>>>>>

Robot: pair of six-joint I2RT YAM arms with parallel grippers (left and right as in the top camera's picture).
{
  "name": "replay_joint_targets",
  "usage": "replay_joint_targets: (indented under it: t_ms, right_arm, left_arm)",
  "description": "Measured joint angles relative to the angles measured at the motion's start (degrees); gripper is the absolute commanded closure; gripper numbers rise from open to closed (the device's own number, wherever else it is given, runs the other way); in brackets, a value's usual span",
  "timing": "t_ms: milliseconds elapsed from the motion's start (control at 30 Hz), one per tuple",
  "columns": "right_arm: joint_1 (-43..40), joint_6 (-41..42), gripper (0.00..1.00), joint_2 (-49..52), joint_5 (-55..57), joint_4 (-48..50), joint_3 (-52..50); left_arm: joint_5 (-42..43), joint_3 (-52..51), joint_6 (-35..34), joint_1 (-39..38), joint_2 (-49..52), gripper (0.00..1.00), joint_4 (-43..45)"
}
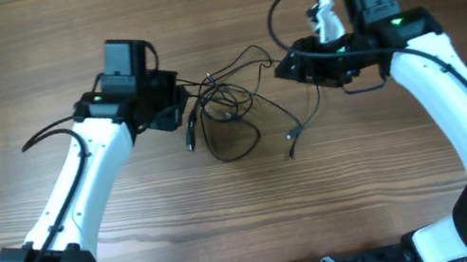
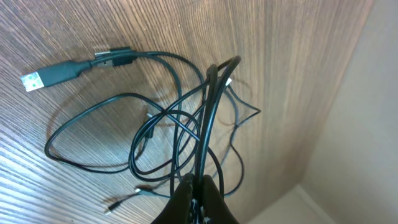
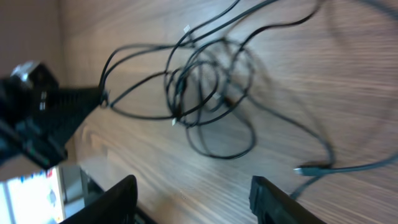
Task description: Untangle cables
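The left tool [image 2: 199, 190] is clamped tight on a bundle of strands from the cables [image 1: 228, 113]; in the left wrist view the strands rise straight out of its closed fingertips. The tangle lies on the bench [image 1: 247, 206] between the two tools. Its long axis runs left to right, and one loop sags toward the robot's base. A USB plug [image 2: 36, 79] lies flat, silvery end pointing away from the knot. The right tool [image 3: 193, 190] stands wide open over the bench, gripping nothing; a plug-ended strand [image 3: 314, 168] lies near it.
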Motion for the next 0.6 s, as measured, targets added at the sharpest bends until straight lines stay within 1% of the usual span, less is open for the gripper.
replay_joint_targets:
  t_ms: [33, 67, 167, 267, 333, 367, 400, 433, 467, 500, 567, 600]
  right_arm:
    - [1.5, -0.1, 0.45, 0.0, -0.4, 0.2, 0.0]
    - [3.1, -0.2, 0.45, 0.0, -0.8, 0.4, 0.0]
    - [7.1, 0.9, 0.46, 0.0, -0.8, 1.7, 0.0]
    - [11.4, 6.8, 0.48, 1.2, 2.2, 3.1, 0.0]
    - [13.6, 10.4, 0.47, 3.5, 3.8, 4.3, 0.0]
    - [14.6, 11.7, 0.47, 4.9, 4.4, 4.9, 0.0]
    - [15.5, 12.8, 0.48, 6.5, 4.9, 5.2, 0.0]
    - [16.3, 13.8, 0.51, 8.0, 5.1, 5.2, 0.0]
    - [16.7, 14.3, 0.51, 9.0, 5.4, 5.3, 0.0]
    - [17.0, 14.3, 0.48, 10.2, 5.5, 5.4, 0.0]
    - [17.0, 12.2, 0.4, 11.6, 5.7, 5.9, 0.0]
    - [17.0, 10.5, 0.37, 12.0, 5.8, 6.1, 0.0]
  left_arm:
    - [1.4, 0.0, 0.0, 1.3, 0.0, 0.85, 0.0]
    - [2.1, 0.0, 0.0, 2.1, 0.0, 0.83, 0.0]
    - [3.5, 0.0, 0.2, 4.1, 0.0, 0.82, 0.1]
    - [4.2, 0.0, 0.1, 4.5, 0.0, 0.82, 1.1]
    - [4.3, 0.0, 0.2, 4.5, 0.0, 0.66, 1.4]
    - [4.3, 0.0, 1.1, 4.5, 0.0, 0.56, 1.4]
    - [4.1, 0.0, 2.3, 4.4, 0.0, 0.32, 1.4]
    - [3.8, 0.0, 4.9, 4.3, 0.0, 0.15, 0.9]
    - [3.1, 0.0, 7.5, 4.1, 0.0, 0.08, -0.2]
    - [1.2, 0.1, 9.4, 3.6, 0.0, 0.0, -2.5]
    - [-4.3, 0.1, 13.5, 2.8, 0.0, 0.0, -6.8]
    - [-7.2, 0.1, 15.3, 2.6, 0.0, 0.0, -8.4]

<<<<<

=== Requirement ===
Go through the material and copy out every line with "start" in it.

=== Written reply ===
  "description": "Measured joint angles relative to the angles measured at the motion's start (degrees); gripper is the absolute commanded closure; gripper numbers rise from open to closed (the device's own number, wherever else it is given, runs the other way); in brackets, a value's usual span",
  "timing": "t_ms: milliseconds elapsed from the motion's start (control at 30 Hz), one per tuple",

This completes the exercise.